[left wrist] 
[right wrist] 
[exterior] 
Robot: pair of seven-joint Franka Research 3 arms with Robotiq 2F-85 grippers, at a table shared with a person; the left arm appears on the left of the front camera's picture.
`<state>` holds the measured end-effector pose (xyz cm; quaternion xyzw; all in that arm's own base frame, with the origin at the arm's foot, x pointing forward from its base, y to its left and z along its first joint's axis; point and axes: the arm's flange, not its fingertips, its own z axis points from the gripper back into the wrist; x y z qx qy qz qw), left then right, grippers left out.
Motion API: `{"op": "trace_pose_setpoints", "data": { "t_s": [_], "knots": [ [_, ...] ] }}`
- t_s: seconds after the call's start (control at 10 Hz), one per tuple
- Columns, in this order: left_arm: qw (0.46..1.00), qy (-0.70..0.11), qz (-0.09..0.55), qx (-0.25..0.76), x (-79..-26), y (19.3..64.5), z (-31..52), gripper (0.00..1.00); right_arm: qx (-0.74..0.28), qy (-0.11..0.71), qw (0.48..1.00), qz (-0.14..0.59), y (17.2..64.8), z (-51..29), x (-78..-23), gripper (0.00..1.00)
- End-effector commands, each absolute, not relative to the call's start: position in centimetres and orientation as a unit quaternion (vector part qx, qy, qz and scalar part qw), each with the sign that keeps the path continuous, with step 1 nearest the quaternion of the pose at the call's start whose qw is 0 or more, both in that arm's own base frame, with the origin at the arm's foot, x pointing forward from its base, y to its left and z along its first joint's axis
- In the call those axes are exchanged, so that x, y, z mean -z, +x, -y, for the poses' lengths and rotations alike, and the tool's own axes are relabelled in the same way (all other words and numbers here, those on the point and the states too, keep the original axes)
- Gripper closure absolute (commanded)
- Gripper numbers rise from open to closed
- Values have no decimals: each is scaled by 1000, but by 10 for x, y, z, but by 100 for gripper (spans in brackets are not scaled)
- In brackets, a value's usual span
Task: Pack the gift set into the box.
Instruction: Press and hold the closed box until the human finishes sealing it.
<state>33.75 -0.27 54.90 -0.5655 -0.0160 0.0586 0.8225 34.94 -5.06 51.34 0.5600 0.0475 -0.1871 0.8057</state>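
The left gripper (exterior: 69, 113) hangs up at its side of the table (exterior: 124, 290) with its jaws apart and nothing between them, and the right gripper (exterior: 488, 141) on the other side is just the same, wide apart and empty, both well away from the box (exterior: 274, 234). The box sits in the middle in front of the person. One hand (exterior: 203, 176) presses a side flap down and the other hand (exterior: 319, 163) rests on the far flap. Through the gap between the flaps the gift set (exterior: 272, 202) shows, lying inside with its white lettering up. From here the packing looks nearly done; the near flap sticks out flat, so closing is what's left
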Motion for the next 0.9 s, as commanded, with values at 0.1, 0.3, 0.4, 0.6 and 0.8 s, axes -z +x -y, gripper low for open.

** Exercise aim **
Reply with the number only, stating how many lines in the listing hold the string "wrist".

** Exercise result **
3